2015 — 26 November: Thursday
A sunny, if somewhat moist, start to my Next Day on Earth. Lunch out somewhere nice, too. (Though not before breakfast.)
Yesterday's...
... film running time discrepancy is, I suspect, down to the disconnect that is all too common (and obvious) between those who supply marketing artwork for cover sleeves and those who have more than a faint idea of how the technology works. Either way, the film was an excellent full HD 1080p/24 transfer across to Blu-ray. Now they just need to work on the mismatch between onscreen dialogue and subtitles.1 Anne Bancroft's main reason for accepting her rôle was largely excised, but lives on among the "deleted scenes" extras as Norton struggled to cut 50 minutes out of the initial running time, too.
Trivia note: for the last 15 years I've mis-identified "Stiller" as "Affleck" in my video DB notes. Oh, the shame. For some reason I confuse the two.
I pay little heed...
... to religion, of any stripe, so am unqualified to do more than smile in bafflement at this piece and some of the comments it's attracted:
...schools are now under orders "to take action against staff who demonstrate unacceptable views ... and to target non-violent extremism as well as violent extremism". Meanwhile, next door, little Christians are singing, "Onward Christian soldiers, marching as to war ... like a mighty army ... where the saints have trod". This may now be more metaphorical than when composed, but in the face of behaviour allegedly motivated by Qur'anic myth, the temptation for fear-fuelled Christians is to slide in religious responses rather than socio-criminal ones.
Apparently...
... (and I'm no expert, to be clear!) this is the one home truth that cooks really need to hear:
It was (I was informed a while back) Kissinger who said "academic politics is so vicious precisely because the stakes are so small". Now Joseph Epstein is expanding that thesis a little:
the reason writers are so disputatious with other writers is that they cannot abide rivals
He quotes Evelyn Waugh as justification, too. (Link.)
Having reached...
... the "69% read" point of a Kindle Daily Deal I actually bought in August 2013 — but neglected to identify at the time — let's put that right after a delicious snippet from it:
But since we find it hard to recall the past, are fuzzy on the present and know nothing of the future, "on most subjects most men take opinion as counsellor to their soul, but since opinion is slippery and insecure it casts those employing it into slippery and insecure successes".

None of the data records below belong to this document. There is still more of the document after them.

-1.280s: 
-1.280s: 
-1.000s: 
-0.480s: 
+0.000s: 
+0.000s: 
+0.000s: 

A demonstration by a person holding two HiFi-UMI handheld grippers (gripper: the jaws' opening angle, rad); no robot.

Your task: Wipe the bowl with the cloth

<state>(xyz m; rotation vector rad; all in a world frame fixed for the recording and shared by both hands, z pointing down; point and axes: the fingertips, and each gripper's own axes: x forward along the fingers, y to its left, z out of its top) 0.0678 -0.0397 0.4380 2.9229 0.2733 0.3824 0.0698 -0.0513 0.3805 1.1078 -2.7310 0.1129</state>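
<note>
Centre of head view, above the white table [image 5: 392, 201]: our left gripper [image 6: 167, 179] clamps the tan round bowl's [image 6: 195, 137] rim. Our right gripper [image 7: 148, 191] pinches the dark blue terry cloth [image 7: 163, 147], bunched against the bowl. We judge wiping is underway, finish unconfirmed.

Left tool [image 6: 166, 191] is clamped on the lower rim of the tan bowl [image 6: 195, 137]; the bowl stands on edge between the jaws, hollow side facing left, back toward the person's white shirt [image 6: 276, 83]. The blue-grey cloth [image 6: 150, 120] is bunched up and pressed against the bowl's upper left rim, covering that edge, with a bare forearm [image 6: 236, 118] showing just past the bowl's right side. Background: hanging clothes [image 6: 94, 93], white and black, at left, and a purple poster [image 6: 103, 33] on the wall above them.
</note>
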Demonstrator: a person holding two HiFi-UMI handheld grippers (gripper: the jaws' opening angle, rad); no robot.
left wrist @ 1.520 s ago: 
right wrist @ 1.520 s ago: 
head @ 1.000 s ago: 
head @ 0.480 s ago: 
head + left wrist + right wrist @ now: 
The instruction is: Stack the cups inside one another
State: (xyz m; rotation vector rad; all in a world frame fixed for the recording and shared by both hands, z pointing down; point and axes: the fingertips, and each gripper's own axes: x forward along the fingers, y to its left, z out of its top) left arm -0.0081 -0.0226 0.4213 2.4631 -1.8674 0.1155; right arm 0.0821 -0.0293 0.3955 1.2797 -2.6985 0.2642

It's a translation from a piece by Gorgias on epideictic rhetoric ("the third branch of oratory"). And appears in:
Which currently nestles inside my Android SHIELD Tablet PC as I've made no attempt to install the Kindle reader software on BlackBeast Mk III (what with it being a Linux beast).
[Pause for lunch, chat, and errands.]
It's becoming...
... ever clearer to me that there's a lot more to Kodi. For example, it potentially offers exactly what I need to bring some very-long-overdue order to at least some portions of the chaos that is my sprawling digital music collection. All by first pointing Kodi at said collection (done) and then working out some questions for its SQLite DB. With luck, spinning off the answers into an automagically generated 'molehole' web page.
I was last experimenting with this in the bad old days of my Windows systems, running the godawful Windows variant of iTunes and WinAmp, each of which could be persuaded to disgorge XML files representing the music content. I tried (largely in vain) to wrestle with these to produce some simple lists of my MP3s. I even put LibreOffice spreadsheets to work on my behalf. Not an elegant solution.
Since listening to my music is a great deal more than pleasant than trying to list it, my simple-minded modus operandi is to meta-tag all my music (done) and just keep it in alphabetised folders with a subfolder for each Artist, and sub-subfolders for each Album. Finding stuff to play then becomes a matter of (trying to) remember the Artist, and (ditto) the Album.
Banshee works perfectly well for this, but I've not poked at it hard enough yet to understand whether it's happy to disgorge its data. However, the more I learn about Kodi, the more I suspect it can do all this. For example, it actually runs its own little webserver from which you can browse all your audio and video content...
... to help your selection process. Of course, at this point it would be a Good Thing were I to have finished scanning all the CD artwork...
I mentioned the...
... wondrous insanity of Big Pharma price gouging and Turing Pharmaceuticals two months ago. Why am I not surprised to learn today that the recent 5000% price hike of Daraprim has yet to be reduced? (Link.)